Event Hubs don't let you store messages longer than 7 (maybe up to 30) days. What is Azure's suggested architecture for PaaS Event Sourcing with these limitations? If it's Event Hub + snapshotting, what happens if we somehow need to rebuild that state? Additional, is Event Hub's answer to KSQL/Spark Azure Stream Analytics?
Great Question!
Yes, EventHubs is intended to be used for Event Sourcing
or Append-only log
pattern. EventHubs can be used as source/sink for stream processing & analytics engines like SPARK and hence not its competitor. In general, EventHubs offers similar capabilities as that of Apache Kafka.

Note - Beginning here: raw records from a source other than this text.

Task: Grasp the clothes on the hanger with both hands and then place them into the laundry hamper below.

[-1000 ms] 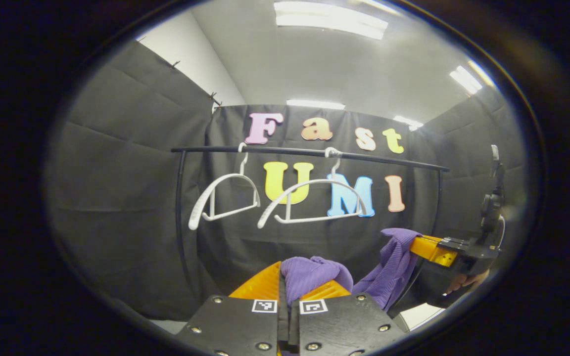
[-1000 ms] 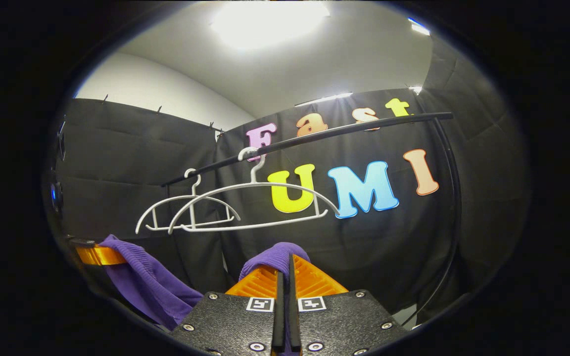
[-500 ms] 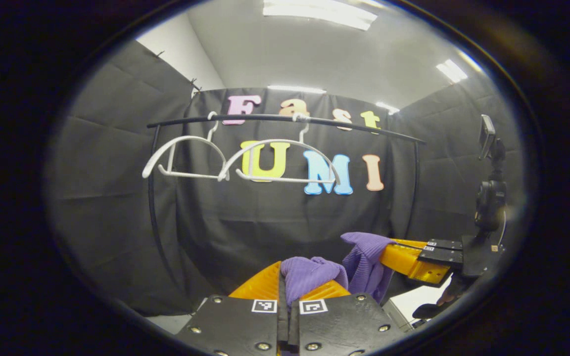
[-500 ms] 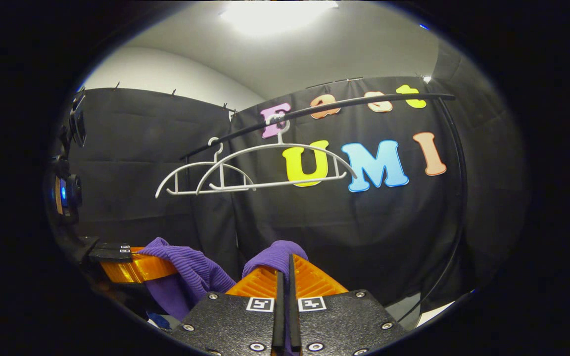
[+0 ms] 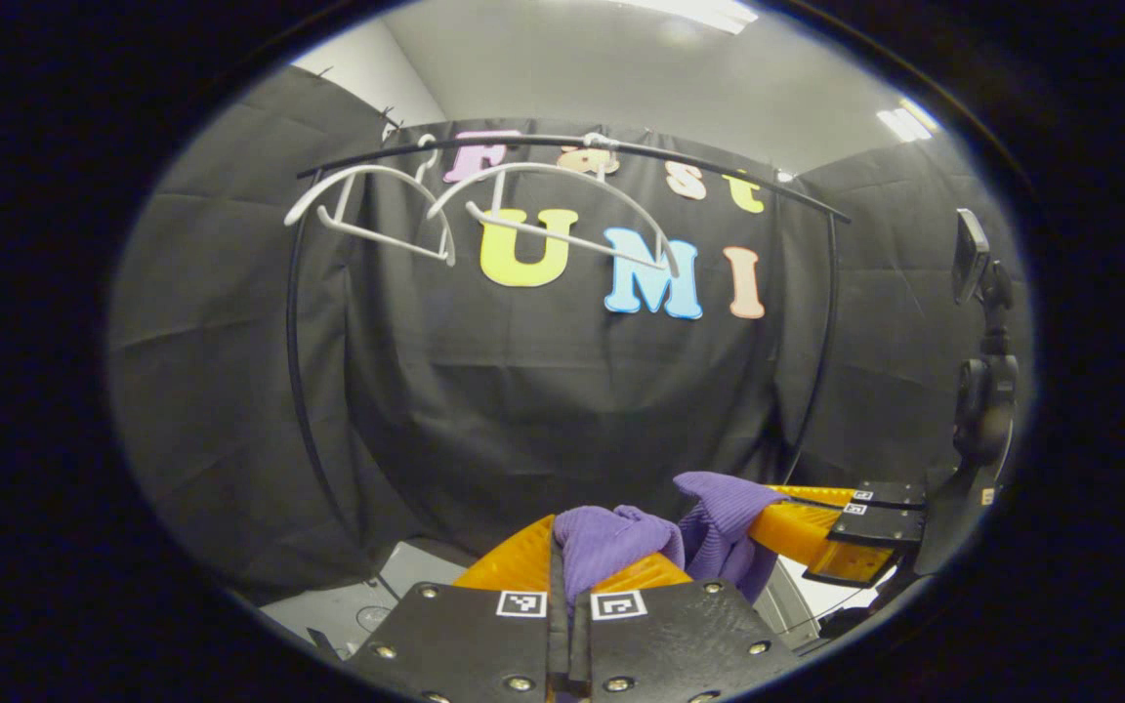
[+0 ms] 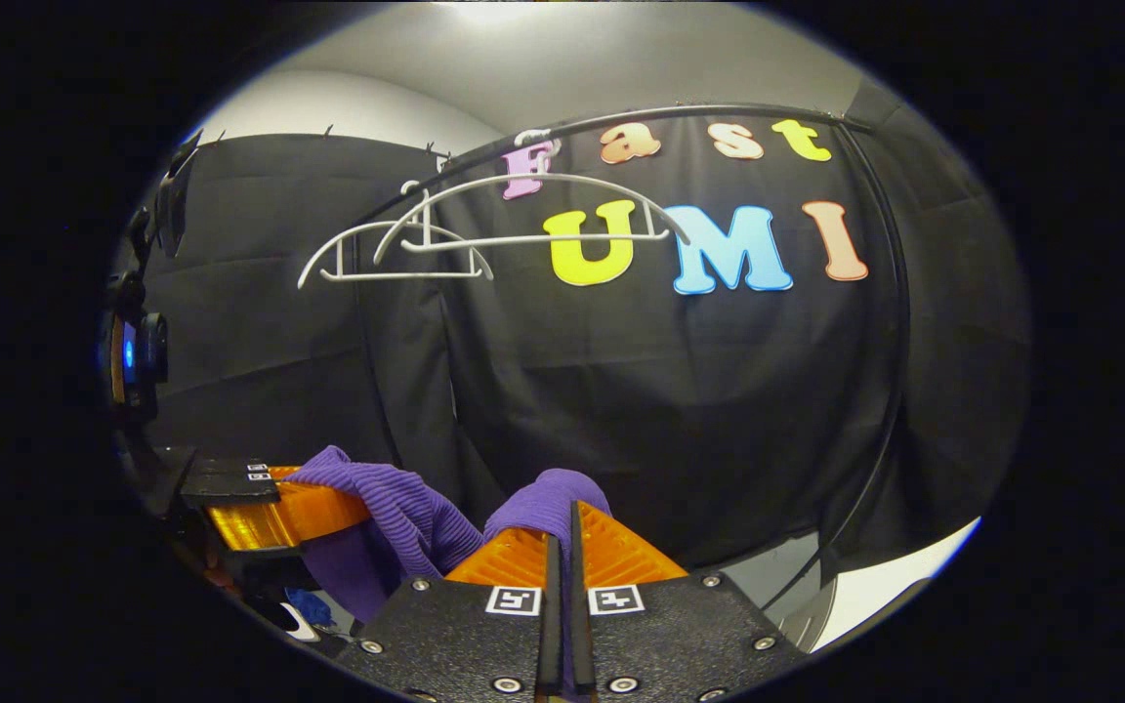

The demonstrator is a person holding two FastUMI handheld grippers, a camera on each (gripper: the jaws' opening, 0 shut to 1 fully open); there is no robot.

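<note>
A purple knit garment (image 5: 621, 537) bulges from between the pressed-together fingers of my left gripper (image 5: 567, 571). In the left gripper view its other end (image 5: 724, 508) hangs from my right gripper (image 5: 816, 532), coming in from the right. In the right gripper view my right gripper (image 6: 562, 547) is shut on a fold of the purple garment (image 6: 548, 503), and the left gripper (image 6: 279, 513) at lower left holds the far end (image 6: 396, 508). The cloth droops between the two. Two bare white hangers (image 5: 562, 210) (image 5: 372, 205) hang on the black rail (image 5: 572, 146) above.
The rail's curved black uprights (image 5: 304, 391) (image 6: 890, 391) stand left and right against the booth wall. A grey rounded rim (image 6: 802, 610) and pale floor (image 6: 899, 576) show low at the right. A camera mount (image 5: 982, 391) rises from the other gripper.
Both grippers have dropped with the garment: rail and hangers sit higher in both views than a second ago, and floor now shows below. The two grippers have drawn closer together.
</note>
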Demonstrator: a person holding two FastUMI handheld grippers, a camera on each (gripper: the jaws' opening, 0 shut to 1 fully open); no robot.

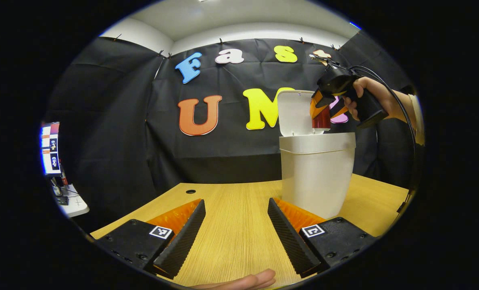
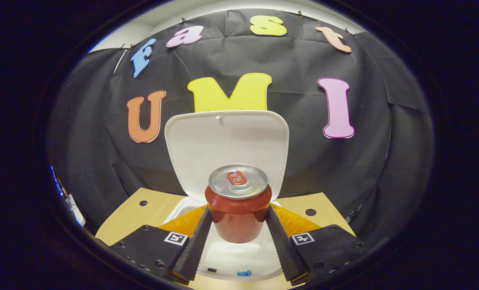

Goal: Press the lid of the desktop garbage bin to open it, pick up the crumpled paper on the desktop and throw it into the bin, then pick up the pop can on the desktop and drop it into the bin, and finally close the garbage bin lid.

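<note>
My right gripper (image 2: 237,225) is clamped on the red pop can (image 2: 238,201), one finger pressing each side of its body. The can stands upright in the grip, silver top toward the camera, and hangs directly over the open mouth of the white garbage bin (image 2: 223,257). In the left gripper view, the can (image 1: 321,120) sits just above the bin's rim (image 1: 317,143), with my right hand (image 1: 364,100) holding the tool from the right.

My left gripper (image 1: 236,225) is spread wide and holds nothing. It hovers low over the wooden desktop (image 1: 231,201), just beside the base of the bin.

The lid (image 2: 227,141) stands raised behind the can, close to it.

What could go wrong, as I judge it: the can is near the raised lid, so drifting forward could knock the lid down onto it. If I let go off centre, the can could strike the rim and tumble onto the desk. The bin looks light, and a hard drop or a bump could tip it.

Counted: two grippers, one pop can, one bin with one lid. I cannot make out the crumpled paper; small bits lie at the bottom of the bin, too small to name.
</note>
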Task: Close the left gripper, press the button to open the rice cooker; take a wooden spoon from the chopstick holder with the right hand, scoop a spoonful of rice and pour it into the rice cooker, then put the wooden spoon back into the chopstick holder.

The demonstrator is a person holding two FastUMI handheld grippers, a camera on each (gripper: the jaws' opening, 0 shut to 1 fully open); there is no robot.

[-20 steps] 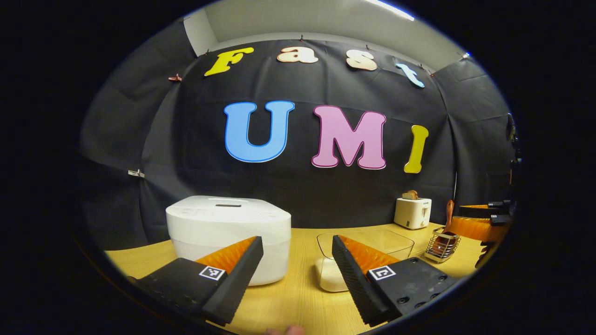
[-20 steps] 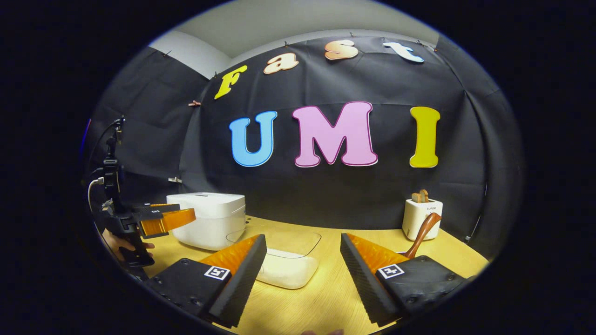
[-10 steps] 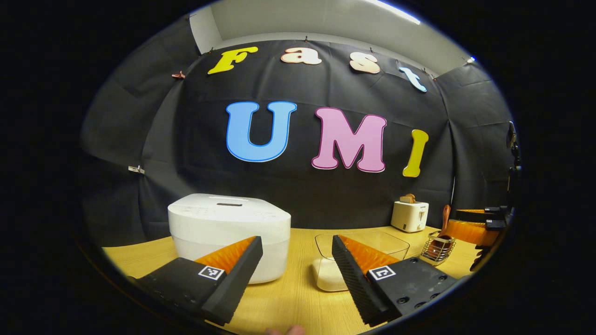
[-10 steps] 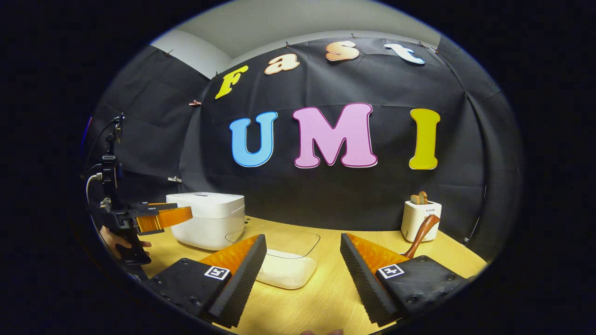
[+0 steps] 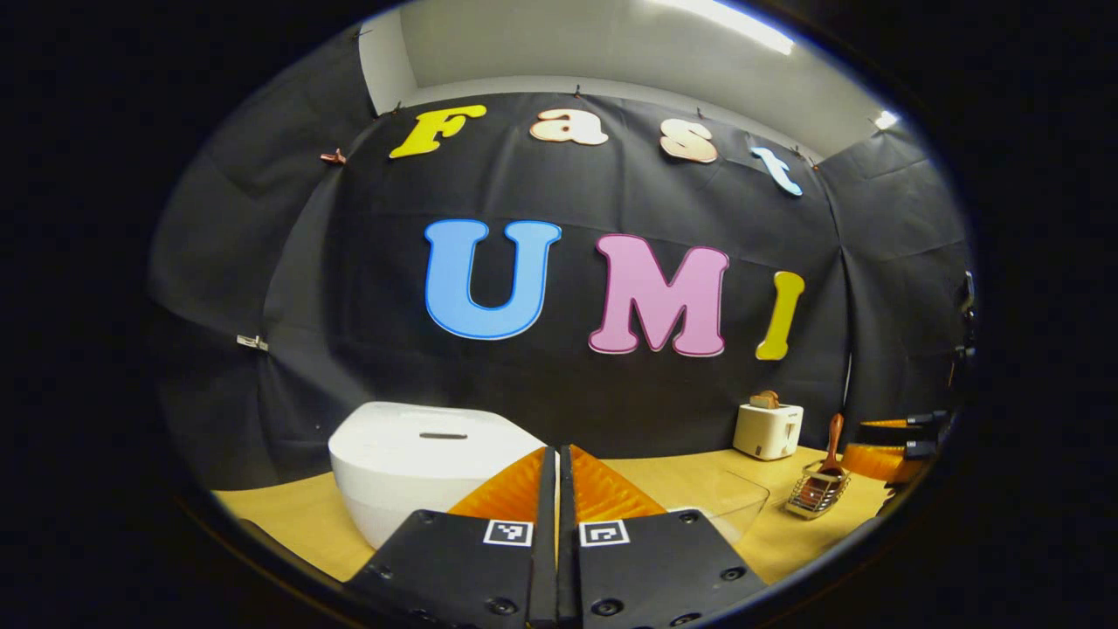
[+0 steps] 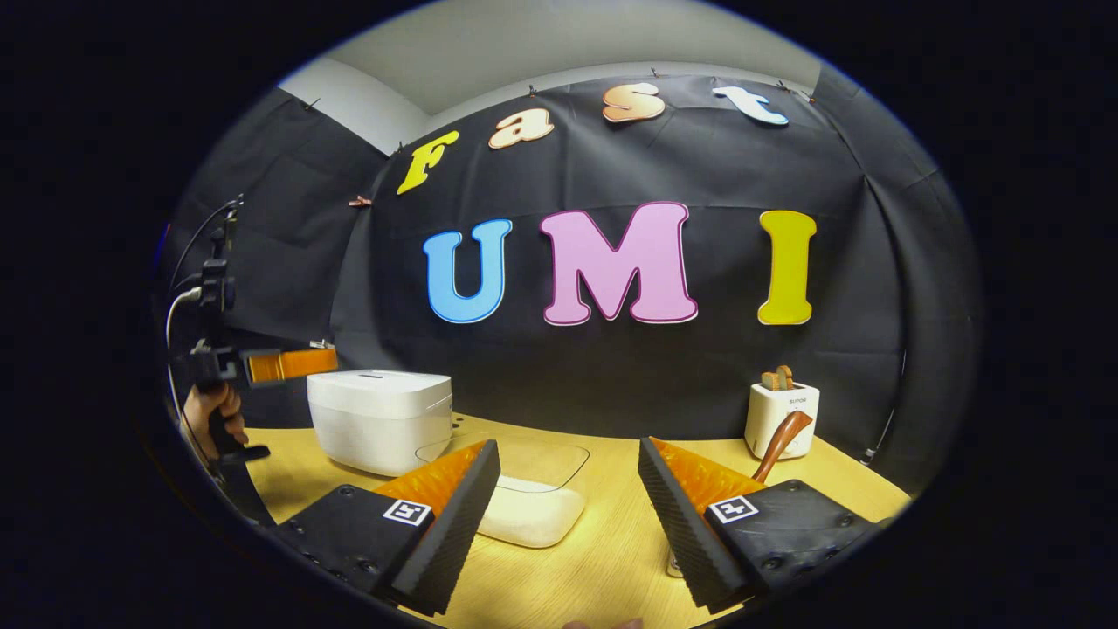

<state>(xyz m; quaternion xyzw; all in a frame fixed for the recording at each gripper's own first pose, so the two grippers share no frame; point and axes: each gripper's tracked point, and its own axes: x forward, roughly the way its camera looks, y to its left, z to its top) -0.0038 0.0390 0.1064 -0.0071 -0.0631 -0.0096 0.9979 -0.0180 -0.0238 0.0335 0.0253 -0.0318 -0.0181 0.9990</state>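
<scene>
The white rice cooker stands closed on the wooden table, left of centre in the left gripper view, with a dark slot on its lid. My left gripper is shut with nothing in it, held above and in front of the cooker. In the right gripper view the left gripper hangs above and to the left of the rice cooker. My right gripper is open over the table. A wooden spoon rises behind its right finger. The spoon stands in a wire chopstick holder.
A clear container of white rice sits mid-table beside the cooker. A white toaster with bread stands at the back right. A person's hand holds the left gripper's handle at far left. Black cloth walls surround the table.
My left gripper has shut its fingers and risen, so the cooker sits lower in its view. The right gripper has barely moved and stays open.
</scene>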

& Yes, to implement rebuilding transactions from the append-only log Snapshotting
is definitely the recommended approach!
While shaping EventHubs
as a product offering, our considerations for assigning a default value for retentionPeriod
- were -
So, it was clear that we don't need infinite log, & a timebound of a day will do for most use-cases. Hence, we started with a default 1 day - and gave a knob until 7 days.
If you think, you would have a case, where you will have to go back in time for >7 days to rebuild a snapshot (for ex: for debugging - which is generally not a 99% scenario - but, agreed that designing & accommodating for this is very-wise), recommended approach is to push the data to an archival store.
When our usage Metrics
showed that many of our customers have one EventHubs consumer group
dedicated for pushing data to archival store - we wanted to enable this capability out-of-the-box & then started to offer - Event Hubs Capture feature.